◆ TASK TO COMPLETE: When the material ends, stop; until then, set down every line exactly.

START INPUT DATA

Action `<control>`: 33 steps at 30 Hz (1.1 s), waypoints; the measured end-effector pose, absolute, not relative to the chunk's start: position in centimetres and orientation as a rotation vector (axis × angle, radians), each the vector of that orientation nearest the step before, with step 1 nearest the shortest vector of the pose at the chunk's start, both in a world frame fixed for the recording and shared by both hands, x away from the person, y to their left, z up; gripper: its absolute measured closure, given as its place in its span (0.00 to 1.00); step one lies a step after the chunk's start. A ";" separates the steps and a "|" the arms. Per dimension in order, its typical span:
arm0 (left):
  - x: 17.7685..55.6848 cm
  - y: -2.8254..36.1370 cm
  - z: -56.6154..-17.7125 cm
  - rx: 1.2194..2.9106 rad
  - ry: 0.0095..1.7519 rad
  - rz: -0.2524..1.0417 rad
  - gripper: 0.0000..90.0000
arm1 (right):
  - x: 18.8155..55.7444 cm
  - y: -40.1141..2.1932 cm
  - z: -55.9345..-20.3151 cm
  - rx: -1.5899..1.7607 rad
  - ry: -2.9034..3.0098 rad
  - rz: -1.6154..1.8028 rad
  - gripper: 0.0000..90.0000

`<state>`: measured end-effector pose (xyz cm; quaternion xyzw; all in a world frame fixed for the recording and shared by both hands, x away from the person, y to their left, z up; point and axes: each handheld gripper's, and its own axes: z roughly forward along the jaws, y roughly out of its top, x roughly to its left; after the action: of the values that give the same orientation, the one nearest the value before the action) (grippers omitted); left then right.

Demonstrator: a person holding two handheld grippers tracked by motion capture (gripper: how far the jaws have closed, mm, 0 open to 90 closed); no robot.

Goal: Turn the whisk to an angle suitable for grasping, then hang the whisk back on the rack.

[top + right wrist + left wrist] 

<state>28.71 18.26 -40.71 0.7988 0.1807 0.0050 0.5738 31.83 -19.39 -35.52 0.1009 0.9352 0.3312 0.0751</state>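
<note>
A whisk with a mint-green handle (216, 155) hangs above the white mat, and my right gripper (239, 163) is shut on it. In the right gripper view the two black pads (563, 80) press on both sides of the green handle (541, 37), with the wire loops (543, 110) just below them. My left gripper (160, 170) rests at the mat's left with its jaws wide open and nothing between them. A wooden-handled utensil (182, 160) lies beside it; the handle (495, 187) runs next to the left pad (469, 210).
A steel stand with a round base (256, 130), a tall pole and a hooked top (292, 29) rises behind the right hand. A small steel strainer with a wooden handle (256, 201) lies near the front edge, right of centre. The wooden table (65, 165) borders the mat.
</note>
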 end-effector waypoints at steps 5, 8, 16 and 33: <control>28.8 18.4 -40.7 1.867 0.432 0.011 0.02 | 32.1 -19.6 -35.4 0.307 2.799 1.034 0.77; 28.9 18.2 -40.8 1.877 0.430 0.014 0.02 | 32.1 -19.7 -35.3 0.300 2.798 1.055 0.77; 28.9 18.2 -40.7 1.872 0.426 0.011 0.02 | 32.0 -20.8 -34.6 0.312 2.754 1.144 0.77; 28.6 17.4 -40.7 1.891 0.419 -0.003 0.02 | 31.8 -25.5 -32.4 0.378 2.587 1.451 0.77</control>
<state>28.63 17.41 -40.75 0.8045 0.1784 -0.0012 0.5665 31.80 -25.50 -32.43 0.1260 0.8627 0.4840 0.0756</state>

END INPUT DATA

◆ WRITTEN RESPONSE:
Action `<control>`: 33 steps at 30 Hz (1.1 s), waypoints; the measured end-effector pose, absolute, not relative to the chunk's start: position in centimetres and orientation as a rotation vector (axis × angle, radians), each the vector of that orientation nearest the step before, with step 1 nearest the shortest vector of the pose at the chunk's start, both in a world frame fixed for the recording and shared by both hands, x away from the person, y to their left, z up; gripper: its absolute measured closure, given as its place in its span (0.00 to 1.00); step one lies a step after the chunk's start. A ";" separates the steps and a "|" the arms. Per dimension in order, its typical span:
arm0 (left):
  - x: 17.7685..55.6848 cm
  - y: -2.8254..36.1370 cm
  - z: -56.6154..-17.7125 cm
  - rx: 1.2194..2.9106 rad
  - ry: 0.0095..1.7519 rad
  - rz: -0.2524..1.0417 rad
  - gripper: 0.0000..90.0000
arm1 (right):
  - x: 18.8155..55.7444 cm
  - y: -40.1141..2.1932 cm
  - z: -55.9345..-20.3151 cm
  - rx: -1.5899..1.7607 rad
  - ry: -2.9034..3.0098 rad
  - rz: -1.6154..1.8028 rad
  - gripper: 0.0000..90.0000

`<state>`: measured end-effector pose (xyz cm; quaternion xyzw; all in a world frame fixed for the recording and shared by both hands, x away from the person, y to their left, z up; point and axes: each handheld gripper's, and its own axes: z roughly forward along the jaws, y roughly out of its top, x roughly to its left; after the action: of the values that give the same orientation, the one nearest the value before the action) (grippers omitted); left then right.

Demonstrator: a person holding two handheld grippers tracked by motion capture (gripper: how far the jaws have closed, mm, 0 open to 90 closed); no robot.

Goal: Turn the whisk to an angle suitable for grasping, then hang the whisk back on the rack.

[top + right wrist + left wrist] 

<state>28.71 18.26 -40.71 0.7988 0.1807 0.0050 0.5738 31.83 -19.39 -35.52 0.1009 0.9352 0.3312 0.0751</state>
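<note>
A whisk with a mint-green handle (216, 155) hangs above the white mat, and my right gripper (239, 163) is shut on it. In the right gripper view the two black pads (563, 80) press on both sides of the green handle (541, 37), with the wire loops (543, 110) just below them. My left gripper (160, 170) rests at the mat's left with its jaws wide open and nothing between them. A wooden-handled utensil (182, 160) lies beside it; the handle (495, 187) runs next to the left pad (469, 210).
A steel stand with a round base (256, 130), a tall pole and a hooked top (292, 29) rises behind the right hand. A small steel strainer with a wooden handle (256, 201) lies near the front edge, right of centre. The wooden table (65, 165) borders the mat.
</note>
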 end-effector waypoints at steps 5, 8, 16 and 33: <control>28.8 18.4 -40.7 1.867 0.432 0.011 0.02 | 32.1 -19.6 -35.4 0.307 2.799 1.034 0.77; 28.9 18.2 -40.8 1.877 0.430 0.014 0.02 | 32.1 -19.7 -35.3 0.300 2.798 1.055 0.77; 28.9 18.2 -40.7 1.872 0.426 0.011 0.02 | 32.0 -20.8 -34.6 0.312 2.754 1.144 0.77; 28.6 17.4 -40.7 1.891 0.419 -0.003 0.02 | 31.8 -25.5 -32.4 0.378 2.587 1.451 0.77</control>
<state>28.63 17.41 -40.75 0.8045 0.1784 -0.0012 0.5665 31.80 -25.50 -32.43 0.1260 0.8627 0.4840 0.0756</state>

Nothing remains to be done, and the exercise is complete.